FIG. 2 is a flowchart of a download method according to the embodiment of the present invention.
FIG. 3 is a diagram showing contents of each storage unit during a download process according to the embodiment of the present invention.
FIG. 4 is a diagram showing contents of each storage unit during a download process according to the embodiment of the present invention.
FIG. 5 is a diagram showing contents of each storage unit during a download process according to the embodiment of the present invention.
FIG. 6 is a diagram showing an embodiment using a download program and its recording medium in the embodiment of the present invention.
FIG. 7 is a block diagram of a configuration of an information processing device according to a first conventional technique.
FIG. 8 is a diagram showing the contents of each storage unit during a download process according to the first conventional technique.
[Explanation of symbols]
Reference Signs List 10 processing unit, 12 storage unit, 14 input unit, 16 output unit, 18 external interface, 20 bus, 100 information management device, 102 information processing device, 104 image reading device, 106 image forming device, 108 portable terminal, 200 network.

Claims

An information management method for managing a plurality of pieces of information based on a similarity between each other,
Sequentially or at a predetermined point in time, a plurality of feature amounts are obtained from information in the information group to be managed, information having a specific attribute is selected from the information on which the feature amounts are obtained, and the obtained plurality of From the feature values, a feature value having a large difference between the value of the feature value of the selected information and the value of the feature value of the information not selected is determined as a reference feature value, and the information is determined based on the value of the reference feature value. An information management method characterized by managing information.
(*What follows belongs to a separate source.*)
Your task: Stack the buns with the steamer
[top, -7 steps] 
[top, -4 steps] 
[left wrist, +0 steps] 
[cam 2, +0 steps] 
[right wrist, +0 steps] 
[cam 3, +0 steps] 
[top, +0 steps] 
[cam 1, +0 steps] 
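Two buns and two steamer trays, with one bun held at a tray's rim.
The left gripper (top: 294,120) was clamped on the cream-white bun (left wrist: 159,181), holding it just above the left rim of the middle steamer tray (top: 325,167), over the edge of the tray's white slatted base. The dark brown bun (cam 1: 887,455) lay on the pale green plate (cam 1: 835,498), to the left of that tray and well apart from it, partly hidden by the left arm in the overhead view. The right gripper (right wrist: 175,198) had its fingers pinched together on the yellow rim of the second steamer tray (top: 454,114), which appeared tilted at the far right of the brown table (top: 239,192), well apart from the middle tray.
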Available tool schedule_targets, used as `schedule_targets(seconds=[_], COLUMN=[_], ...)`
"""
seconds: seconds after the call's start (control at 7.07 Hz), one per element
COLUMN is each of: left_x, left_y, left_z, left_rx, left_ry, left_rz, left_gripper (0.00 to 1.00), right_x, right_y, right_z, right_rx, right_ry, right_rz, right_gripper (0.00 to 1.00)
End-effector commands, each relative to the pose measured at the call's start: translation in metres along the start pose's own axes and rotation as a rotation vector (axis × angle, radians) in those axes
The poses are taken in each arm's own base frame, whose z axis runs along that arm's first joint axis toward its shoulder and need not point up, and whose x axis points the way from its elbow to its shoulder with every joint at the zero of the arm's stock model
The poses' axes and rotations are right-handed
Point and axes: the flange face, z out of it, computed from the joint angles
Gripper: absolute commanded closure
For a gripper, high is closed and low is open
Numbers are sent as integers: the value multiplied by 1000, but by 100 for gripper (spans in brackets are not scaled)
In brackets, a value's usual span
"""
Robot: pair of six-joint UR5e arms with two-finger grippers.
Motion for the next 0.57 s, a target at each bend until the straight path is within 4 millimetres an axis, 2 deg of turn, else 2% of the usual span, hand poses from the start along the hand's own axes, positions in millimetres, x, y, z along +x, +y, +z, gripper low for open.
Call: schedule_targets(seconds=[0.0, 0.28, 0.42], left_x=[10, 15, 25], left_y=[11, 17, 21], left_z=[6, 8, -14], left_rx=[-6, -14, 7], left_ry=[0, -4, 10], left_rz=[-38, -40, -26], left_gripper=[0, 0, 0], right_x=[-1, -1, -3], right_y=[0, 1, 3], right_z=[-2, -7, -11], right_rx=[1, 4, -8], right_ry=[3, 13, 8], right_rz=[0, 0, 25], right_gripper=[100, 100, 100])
An information management method for managing a plurality of pieces of information based on a similarity between each other,
A feature amount obtaining step of obtaining a plurality of feature amounts from information in the information group to be managed,
An information selection step of selecting information having a specific attribute from the information on which the feature amount has been acquired,
The plurality of feature amounts are rearranged to form a plurality of feature amount vectors, and the selected feature amount vector is determined based on an inter-vector distance between the feature amount vector of the selected information and the feature amount vector of the unselected information. A reference feature vector selection step of determining a reference feature vector effective to distinguish information from the non-selected information;
An information management method comprising: constructing the reference feature vector sequentially or at a predetermined time, and managing information based on the value.

The information management method according to claim 2,
The information management method according to claim 1, wherein the information selecting step causes a user to select information.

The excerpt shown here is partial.